Lift out, unaltered, the lines of the material below between the line holding "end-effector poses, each" and the line holding "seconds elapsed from", counting both.

(PROVIDED MATERIAL):
· · · · ·

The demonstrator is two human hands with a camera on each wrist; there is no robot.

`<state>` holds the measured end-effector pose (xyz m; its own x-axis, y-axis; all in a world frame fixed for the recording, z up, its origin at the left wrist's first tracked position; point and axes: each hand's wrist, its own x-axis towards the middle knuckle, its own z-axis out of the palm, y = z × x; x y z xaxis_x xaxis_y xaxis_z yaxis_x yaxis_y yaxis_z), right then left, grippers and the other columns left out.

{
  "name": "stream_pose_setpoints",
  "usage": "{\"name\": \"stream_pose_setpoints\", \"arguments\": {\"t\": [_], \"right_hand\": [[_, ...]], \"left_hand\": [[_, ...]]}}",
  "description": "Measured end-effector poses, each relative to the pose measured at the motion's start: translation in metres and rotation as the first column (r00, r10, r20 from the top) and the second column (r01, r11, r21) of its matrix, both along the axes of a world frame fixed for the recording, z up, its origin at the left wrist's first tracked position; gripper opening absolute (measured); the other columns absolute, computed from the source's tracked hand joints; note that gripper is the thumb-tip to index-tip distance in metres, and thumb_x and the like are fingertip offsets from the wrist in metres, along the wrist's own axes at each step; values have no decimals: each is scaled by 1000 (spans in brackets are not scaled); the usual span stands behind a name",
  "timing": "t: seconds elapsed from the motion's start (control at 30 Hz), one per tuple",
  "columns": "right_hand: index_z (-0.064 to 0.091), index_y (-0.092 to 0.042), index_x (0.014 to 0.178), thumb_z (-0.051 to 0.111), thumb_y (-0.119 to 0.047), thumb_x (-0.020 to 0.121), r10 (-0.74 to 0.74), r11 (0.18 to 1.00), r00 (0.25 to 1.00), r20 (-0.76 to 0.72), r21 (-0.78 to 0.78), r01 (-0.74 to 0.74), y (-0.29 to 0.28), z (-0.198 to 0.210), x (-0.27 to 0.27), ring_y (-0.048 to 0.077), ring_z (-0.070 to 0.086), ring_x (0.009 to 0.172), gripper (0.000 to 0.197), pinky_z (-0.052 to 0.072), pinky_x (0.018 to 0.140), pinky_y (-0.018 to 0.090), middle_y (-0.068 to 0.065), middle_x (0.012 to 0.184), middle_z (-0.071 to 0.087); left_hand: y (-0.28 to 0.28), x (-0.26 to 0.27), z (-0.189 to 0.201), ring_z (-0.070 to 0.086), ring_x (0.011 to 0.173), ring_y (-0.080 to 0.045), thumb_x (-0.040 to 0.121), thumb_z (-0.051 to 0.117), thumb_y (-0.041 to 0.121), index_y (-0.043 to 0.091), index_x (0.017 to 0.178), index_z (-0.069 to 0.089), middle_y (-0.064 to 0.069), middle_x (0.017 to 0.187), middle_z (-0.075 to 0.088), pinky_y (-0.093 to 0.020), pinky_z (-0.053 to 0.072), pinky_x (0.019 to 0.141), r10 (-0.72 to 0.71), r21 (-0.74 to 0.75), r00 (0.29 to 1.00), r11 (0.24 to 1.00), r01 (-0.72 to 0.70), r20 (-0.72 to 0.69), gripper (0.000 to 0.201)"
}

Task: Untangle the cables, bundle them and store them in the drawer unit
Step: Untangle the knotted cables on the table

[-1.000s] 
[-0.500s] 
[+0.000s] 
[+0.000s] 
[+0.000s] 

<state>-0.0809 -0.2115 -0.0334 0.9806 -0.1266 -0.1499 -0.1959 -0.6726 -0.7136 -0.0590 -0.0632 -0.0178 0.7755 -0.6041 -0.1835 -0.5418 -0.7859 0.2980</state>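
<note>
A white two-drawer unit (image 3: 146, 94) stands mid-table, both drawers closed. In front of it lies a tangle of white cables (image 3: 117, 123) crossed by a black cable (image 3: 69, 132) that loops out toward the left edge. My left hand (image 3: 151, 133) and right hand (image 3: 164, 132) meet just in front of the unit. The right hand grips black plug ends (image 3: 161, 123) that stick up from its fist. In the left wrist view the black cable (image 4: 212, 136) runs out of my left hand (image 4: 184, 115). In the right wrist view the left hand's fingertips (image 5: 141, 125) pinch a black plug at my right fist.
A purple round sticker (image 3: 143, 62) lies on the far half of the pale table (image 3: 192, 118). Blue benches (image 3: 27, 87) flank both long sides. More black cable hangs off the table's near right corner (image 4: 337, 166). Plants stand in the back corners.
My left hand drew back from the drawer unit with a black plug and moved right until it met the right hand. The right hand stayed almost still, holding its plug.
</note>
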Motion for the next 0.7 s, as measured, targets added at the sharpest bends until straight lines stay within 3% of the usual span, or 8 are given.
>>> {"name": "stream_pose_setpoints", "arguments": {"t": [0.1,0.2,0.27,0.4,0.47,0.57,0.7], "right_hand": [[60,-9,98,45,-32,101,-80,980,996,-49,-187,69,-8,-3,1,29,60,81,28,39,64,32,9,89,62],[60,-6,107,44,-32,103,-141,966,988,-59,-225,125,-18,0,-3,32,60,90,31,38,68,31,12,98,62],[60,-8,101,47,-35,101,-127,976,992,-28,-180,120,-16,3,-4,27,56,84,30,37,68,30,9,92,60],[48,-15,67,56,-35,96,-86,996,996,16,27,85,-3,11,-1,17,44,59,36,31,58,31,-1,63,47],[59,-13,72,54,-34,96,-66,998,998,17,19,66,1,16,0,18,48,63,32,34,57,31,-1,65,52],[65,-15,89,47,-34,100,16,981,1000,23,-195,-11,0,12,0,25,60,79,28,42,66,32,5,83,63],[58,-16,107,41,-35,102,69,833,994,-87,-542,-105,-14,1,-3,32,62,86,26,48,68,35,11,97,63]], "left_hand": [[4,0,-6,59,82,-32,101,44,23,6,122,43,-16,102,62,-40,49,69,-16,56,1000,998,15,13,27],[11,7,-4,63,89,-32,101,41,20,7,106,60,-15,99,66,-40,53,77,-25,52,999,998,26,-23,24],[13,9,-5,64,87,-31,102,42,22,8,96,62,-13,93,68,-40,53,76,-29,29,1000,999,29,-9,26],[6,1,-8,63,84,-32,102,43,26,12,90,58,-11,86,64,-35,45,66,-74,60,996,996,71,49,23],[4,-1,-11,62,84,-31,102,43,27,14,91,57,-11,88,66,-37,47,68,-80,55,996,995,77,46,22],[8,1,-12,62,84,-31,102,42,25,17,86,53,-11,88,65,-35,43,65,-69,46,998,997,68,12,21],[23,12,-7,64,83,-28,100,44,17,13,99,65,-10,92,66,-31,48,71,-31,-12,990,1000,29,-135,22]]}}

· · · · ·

(RESULT OF THIS EXERCISE):
  "description": "Measured end-effector poses, each relative to the pose measured at the motion's start: translation in metres and rotation as the first column (r00, r10, r20 from the top) and the second column (r01, r11, r21) of its matrix, both along the axes of a world frame fixed for the recording, z up, its origin at the left wrist's first tracked position; gripper opening absolute (measured); the other columns absolute, computed from the source's tracked hand joints; note that gripper is the thumb-tip to index-tip distance in metres, and thumb_x and the like are fingertip offsets from the wrist in metres, along the wrist's own axes at each step; values have no decimals: each is scaled by 1000 (spans in brackets are not scaled); the usual span stands behind a name",
  "timing": "t: seconds elapsed from the motion's start (control at 30 Hz), one per tuple",

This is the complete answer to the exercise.